On the face of it, the penalties look slight. Individual violators will be fined 70p, while companies and institutions that violate the ban face fines of between £70 and £360. Just 2,000 inspectors will enforce the ban, while another 60,000 officials have been assigned to educate people about the dangers of smoking.
However, goodwill for projects relating to the Olympics seems boundless and Beijingers have readily embraced other measures introduced to improve public behaviour.
Last year, dozens of security guards took matters into their own hands, using metal pipes to beat up a group of builders who were having a fag break from their work building the Olympic Stadium, contravening a ban on smoking at Olympic construction sites.
Ever more restricted in how they sell cigarettes elsewhere in the world, multinational companies are looking to China for growth.
The State Tobacco Monopoly Administration reckons one in four of the country's 1.3 billion people light up on a regular basis, including 50 million teenage smokers. The biggest rise in smokers has been among women – more women in Beijing have taken up smoking in the past 10 years, even though the overall rate is declining.
The Health Ministry says one million Chinese die of smoking-related illnesses every year – the World Health Organisation estimates that could rise to 2.2 million annually by 2020 if smoking rates remain unchanged. Diseases associated with passive smoking kill 100,000 Chinese annually, while more than half a billion suffer from the smoke exhaled from cigarettes.
Despite the alarming health statistics, implementing a smoking ban has come in the face of strong political opposition: the powerful tobacco lobby has argued that stamping out smoking threatens stability. The tobacco industry representative Zhang Baozhen pointed out last year how the Soviet Union had riots when cigarettes were not available, and said widening a smoking ban could lead to something similar happening on Chinese streets.
Restaurateurs are also unhappy. State media reports how Beijing's first smoking-free restaurant, Meizhou Dongpo, saw fewer customers after it enforced a smoking ban in October.
There are also strong fiscal reasons for keeping the ashtrays brimming. Tax revenues from cigarettes pour £16bn a year into government coffers, and the tobacco industry employs 60 million people.
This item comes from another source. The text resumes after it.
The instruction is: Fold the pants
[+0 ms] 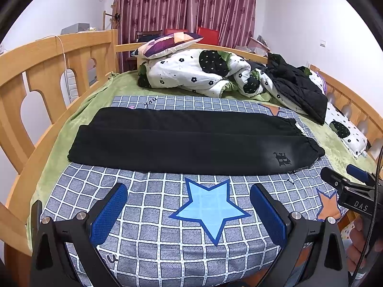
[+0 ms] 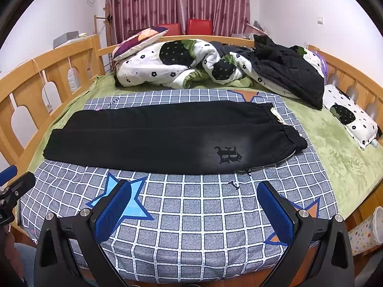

But this year the government announced plans to set up a national network of anti-smoking clinics, with at least one outpatient facility in each province.
Living in the clouds
At times it seems like a national pastime – friendly farmers offer cigarettes to visitors before saying hello, packets of fags are given out as gifts at funerals and weddings, and no Chinese train journey is complete without multiple proffering of smokes across the carriage.
The newly expanded ban on smoking in the Chinese capital is only partial in Beijing's burgeoning nightclub and eatery scene but hopefully it will make a difference. Waking up after a night out in Beijing, your hair and clothes smell like an ashtray full of Zhongnanhai butts. And the sight of a group of doctors sparking up ciggies outside the cancer ward at a Beijing hospital is still one of the more remarkable sights I've seen.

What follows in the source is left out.